It all began when the world, fractured by greed and the insatiable hunger for power, failed to heed the lessons of history. The great conflicts, the economic collapse, the rise of the oligarchs—they weren’t just the result of one man’s ambition or one company’s greed. No, it was the failure of systems, the refusal to challenge the unchecked might of industry and wealth, that set the stage for the nightmare that followed.
Once, there had been hope. Hope that the people could rise, that leaders could be held accountable, and that justice could prevail. The early 20th century had offered a brief but shining moment when change seemed possible. The trust-busting efforts of Theodore Roosevelt, a symbol of the power of the people over the corporations, offered a vision of a future where monopolies like Standard Oil could be dissolved and corporate greed brought to heel. But that victory was fleeting.
As the century marched on, the world saw the consolidation of wealth into the hands of fewer and fewer. Companies grew into megacorporations, each one more powerful than the nations they once served. Roosevelt’s dream of breaking the stranglehold of the elite had never come to pass. The promise of a fairer, more just society faded into the dust, swallowed by the rise of a new order where profit, not people, dictated the terms of existence.

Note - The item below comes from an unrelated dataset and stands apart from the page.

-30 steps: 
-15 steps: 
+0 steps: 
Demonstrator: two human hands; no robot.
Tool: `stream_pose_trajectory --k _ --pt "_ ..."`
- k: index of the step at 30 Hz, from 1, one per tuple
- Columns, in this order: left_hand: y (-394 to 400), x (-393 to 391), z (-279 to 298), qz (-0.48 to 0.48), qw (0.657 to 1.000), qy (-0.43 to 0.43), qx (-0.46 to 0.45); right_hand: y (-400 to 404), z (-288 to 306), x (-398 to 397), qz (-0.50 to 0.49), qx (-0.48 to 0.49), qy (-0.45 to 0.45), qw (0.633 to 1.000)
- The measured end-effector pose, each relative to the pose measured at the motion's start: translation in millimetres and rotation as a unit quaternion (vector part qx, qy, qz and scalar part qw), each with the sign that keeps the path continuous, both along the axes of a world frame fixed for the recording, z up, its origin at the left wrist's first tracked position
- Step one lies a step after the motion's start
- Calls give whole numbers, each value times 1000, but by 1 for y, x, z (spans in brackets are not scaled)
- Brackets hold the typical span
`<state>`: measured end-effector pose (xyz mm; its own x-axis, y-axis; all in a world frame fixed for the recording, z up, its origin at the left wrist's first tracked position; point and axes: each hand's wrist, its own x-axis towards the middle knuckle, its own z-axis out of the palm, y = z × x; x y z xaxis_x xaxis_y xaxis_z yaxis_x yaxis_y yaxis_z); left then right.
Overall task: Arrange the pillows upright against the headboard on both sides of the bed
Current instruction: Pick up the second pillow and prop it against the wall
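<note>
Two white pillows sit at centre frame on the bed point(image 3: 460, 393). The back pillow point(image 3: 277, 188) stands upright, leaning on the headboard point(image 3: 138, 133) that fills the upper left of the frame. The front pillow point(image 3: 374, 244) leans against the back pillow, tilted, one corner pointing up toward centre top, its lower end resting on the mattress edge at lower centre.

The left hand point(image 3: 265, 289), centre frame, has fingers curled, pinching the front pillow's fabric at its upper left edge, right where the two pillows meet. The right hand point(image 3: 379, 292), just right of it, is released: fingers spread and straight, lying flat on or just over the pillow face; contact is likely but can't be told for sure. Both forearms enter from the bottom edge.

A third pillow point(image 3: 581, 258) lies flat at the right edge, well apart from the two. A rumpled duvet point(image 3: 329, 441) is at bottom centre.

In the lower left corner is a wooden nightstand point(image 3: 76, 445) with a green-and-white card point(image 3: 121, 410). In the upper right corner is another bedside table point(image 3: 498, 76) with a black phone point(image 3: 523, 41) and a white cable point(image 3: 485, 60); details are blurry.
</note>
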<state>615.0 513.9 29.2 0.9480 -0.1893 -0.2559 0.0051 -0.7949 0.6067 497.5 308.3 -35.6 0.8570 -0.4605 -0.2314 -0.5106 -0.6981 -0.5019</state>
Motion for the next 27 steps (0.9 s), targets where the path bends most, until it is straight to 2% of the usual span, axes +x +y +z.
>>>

The Wryths, the ruling syndicates that now controlled most of the world’s wealth and resources, were the direct descendants of those unchecked powers. Born from the ruins of failed governments and corporations, they wielded control over the global economy, manipulating not just trade and industry but the very fabric of life itself. In their hands, the future was one of absolute control, where even human lives were treated as commodities to be bought, sold, and discarded as they saw fit.
It was in this dystopian reality that Mira and The Witness were born—not just as journalists, but as the last flicker of a dying flame of resistance. The world they inherited was one where the lesson of Roosevelt’s battle had been forgotten, and the chance for true reform had passed. There were no longer any standards, no one left to dismantle the corporate behemoths. Instead, the people were left to fend for themselves, struggling in the shadows as the powerful and corrupt played games with their lives.
In this world, The Witness fought not just for truth, but for something far more precious—the hope that maybe, just maybe, humanity hadn’t lost everything. They were the last remnants of a time when the fight for justice wasn’t a lost cause, and they carried the weight of a world that had forgotten how to care.